My time at SpaceX solidified the decision to attend business school, as I watched the company I worked for ignite a renewed space race, dismantle a monopoly on launch services, and innovate in an incredibly complex industry by harnessing a powerful and revered brand.
What are you most excited about in terms of your time in business school?
The people. Hands down. There’s truly no environment quite like business school where people from all over the world, from every industry, with a phenomenal diversity of lived experiences come together for two years. Stepping away and reflecting combined with listening to classmates’ stories (and those of the myriad of outstanding speakers and professors) really helps build self-knowledge and understanding of your own story in a unique way.

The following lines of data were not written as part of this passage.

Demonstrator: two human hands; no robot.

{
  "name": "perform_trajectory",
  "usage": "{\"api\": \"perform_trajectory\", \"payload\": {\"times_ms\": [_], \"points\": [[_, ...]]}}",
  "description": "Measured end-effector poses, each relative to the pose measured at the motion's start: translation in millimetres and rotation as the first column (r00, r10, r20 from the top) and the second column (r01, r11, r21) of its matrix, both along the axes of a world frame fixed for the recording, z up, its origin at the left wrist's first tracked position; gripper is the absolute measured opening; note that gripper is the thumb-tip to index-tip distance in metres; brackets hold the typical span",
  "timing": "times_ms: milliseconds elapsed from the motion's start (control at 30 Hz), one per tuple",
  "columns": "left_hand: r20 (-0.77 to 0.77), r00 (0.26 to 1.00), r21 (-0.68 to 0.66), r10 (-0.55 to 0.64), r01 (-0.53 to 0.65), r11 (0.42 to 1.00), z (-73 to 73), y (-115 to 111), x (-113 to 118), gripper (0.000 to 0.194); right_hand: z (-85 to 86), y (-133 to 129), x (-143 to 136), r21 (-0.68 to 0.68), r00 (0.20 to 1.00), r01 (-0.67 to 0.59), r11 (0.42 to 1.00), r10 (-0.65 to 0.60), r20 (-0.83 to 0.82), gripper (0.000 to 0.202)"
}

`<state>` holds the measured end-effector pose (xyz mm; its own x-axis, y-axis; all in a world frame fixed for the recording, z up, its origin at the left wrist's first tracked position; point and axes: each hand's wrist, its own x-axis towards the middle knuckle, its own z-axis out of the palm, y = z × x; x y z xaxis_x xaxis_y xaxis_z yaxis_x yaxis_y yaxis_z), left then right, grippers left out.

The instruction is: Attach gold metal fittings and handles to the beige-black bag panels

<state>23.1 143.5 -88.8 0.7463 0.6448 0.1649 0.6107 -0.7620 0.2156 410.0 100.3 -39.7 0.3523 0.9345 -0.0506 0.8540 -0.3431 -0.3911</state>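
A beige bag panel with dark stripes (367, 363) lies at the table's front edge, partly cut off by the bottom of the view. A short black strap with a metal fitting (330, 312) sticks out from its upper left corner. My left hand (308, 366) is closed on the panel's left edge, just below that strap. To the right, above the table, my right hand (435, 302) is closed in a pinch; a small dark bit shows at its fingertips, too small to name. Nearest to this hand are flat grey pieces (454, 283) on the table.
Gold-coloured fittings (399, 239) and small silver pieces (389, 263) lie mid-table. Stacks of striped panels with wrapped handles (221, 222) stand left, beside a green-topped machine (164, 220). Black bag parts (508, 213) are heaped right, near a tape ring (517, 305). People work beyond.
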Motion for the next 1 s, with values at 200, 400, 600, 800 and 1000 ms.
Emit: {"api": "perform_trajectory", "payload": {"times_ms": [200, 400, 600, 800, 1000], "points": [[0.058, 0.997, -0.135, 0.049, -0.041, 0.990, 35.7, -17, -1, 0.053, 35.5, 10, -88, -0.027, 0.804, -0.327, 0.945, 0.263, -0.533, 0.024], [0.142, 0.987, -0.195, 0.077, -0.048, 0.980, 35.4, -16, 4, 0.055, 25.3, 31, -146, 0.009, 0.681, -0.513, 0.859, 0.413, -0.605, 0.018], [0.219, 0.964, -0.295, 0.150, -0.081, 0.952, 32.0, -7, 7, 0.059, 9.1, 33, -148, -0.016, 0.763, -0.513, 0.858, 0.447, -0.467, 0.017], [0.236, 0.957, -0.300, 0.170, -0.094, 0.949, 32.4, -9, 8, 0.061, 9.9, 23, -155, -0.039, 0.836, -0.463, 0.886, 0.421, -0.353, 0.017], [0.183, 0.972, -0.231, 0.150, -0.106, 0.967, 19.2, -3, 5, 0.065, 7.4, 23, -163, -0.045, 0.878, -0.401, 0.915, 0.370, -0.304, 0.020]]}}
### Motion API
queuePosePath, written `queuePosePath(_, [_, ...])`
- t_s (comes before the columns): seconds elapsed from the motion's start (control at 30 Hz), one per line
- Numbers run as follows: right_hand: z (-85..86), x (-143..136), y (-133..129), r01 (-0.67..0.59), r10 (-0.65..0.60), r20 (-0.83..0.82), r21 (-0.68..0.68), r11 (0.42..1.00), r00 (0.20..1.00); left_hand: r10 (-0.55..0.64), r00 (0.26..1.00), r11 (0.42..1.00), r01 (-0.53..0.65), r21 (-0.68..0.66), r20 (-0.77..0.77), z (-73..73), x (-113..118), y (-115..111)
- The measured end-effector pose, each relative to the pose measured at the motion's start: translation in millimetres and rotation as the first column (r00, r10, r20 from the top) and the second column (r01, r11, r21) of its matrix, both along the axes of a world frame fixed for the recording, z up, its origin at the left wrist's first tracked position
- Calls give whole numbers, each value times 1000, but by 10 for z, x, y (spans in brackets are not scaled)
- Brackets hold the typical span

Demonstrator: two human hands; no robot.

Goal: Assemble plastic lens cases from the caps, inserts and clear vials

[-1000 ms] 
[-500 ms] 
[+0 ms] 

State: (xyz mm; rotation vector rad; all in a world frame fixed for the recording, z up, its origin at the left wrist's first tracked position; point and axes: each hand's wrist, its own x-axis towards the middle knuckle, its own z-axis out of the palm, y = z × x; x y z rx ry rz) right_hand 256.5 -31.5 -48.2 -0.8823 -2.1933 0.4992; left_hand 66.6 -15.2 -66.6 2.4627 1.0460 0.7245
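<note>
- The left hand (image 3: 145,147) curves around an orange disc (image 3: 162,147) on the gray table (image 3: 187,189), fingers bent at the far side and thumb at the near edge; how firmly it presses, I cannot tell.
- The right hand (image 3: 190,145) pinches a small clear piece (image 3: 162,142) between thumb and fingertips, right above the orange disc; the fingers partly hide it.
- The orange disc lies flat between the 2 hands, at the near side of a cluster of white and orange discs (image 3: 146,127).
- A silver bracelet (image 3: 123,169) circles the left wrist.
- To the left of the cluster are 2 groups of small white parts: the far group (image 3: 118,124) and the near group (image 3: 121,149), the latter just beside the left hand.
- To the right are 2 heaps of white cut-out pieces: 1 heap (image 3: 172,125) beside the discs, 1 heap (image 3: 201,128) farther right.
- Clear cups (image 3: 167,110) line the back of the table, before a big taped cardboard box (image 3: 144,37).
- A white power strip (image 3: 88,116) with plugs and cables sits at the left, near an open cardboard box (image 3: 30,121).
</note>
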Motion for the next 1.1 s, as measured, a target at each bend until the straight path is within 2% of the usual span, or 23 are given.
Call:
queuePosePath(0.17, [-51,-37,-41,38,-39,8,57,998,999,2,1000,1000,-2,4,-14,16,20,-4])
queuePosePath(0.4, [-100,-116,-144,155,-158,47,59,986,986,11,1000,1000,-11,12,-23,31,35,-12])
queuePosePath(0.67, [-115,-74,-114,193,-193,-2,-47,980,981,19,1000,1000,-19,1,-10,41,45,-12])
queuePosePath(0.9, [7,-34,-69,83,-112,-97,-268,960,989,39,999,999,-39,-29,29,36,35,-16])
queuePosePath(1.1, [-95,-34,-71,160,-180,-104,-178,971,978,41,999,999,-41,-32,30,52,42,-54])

Who are some leaders (in business, in the LGBT community, in society) that most inspire you?
Harvey Milk comes to mind, first and foremost for his political activism in the seventies for the LGBT community.
Tyler Oakley, YouTube and Podcast personality who is best in class at leveraging celebrity to reach LGBT youth everywhere and fundraising for the Trevor Project and other LGBT rights and LGBT youth organizations.
Annise Parker, the mayor of Houston and first openly-gay mayor of a major US city.
Laverne Cox, actress and transgender activist.
And of course Reza Rahaman, my mentor and VP of R&D at The Clorox Company and a man who embodies authentic leadership.
What’s one thing everyone should know about you?
Despite a scrubbed social media presence, I’m still figuring things out just like everyone else.